*INSTRUCTIONS TO FOLLOW*.
Of all the lines in the material, count those containing the string "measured" and write only the resulting number.

*DATASET EXTRACT*.
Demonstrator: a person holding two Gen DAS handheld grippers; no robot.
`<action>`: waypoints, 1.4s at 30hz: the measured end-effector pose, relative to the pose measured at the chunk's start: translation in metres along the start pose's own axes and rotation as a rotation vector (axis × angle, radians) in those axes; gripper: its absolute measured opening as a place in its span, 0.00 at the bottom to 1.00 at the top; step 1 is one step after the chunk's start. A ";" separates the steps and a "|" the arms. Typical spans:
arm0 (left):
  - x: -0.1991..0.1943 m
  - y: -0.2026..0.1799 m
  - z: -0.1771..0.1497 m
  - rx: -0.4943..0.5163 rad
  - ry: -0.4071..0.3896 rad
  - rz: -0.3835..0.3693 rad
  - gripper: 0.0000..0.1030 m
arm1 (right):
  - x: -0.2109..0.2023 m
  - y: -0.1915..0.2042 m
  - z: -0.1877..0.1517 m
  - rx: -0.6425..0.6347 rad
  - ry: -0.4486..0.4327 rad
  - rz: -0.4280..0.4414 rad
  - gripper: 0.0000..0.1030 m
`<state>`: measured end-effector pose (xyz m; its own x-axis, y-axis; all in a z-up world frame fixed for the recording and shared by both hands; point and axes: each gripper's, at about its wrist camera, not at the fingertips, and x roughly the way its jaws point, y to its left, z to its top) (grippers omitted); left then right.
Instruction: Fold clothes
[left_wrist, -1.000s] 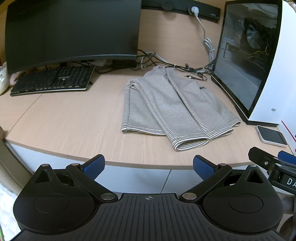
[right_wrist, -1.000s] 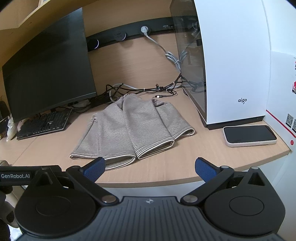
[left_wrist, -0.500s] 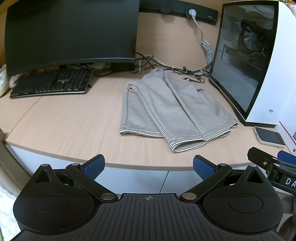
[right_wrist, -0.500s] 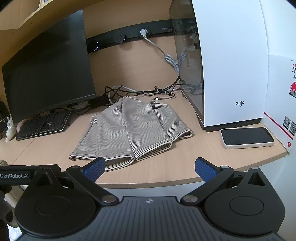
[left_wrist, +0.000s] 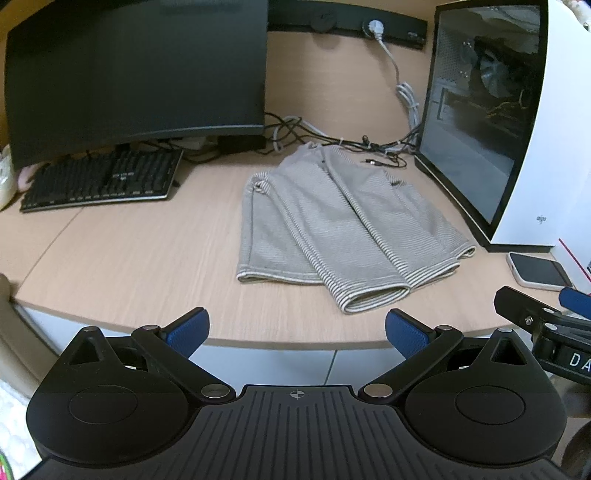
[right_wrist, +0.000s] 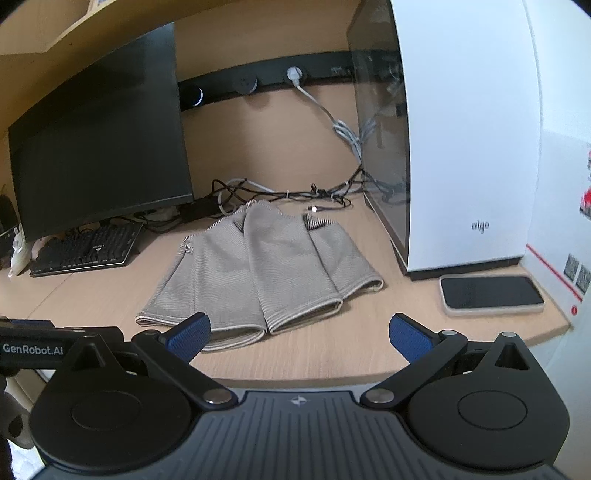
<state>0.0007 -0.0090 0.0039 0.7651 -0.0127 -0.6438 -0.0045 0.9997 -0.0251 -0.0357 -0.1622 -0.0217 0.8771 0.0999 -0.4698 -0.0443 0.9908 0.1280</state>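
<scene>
Striped grey garment (left_wrist: 343, 225) lies in overlapping folds in the middle of the bench (left_wrist: 129, 258), hems toward the near edge. To its left sit a keyboard (left_wrist: 103, 181) and a dark monitor (left_wrist: 136, 74); to its right, a white computer case (left_wrist: 517, 122) and a phone (left_wrist: 537, 269). Left tongs (left_wrist: 293, 328) and right tongs (right_wrist: 299, 332) hover released at the near edge, gripping nothing.

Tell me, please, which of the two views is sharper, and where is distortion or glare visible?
Left wrist view: sharp; the desk edge bows from fisheye distortion. Right wrist view: slightly softer on the striped garment; a faint reflection shows on the computer case glass panel.
</scene>
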 end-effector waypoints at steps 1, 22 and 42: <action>0.001 0.000 0.001 0.001 0.000 -0.001 1.00 | 0.000 0.000 0.001 -0.005 -0.001 0.000 1.00; 0.072 0.012 0.030 0.003 0.117 -0.059 1.00 | 0.069 0.003 0.016 0.048 0.135 -0.027 1.00; 0.254 0.042 0.127 -0.009 0.226 -0.457 1.00 | 0.137 0.018 0.045 0.347 0.212 -0.265 1.00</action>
<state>0.2766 0.0321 -0.0636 0.5314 -0.4545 -0.7149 0.2920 0.8905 -0.3491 0.1046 -0.1347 -0.0446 0.7184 -0.0993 -0.6885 0.3609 0.8994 0.2468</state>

*RESULT BELOW*.
2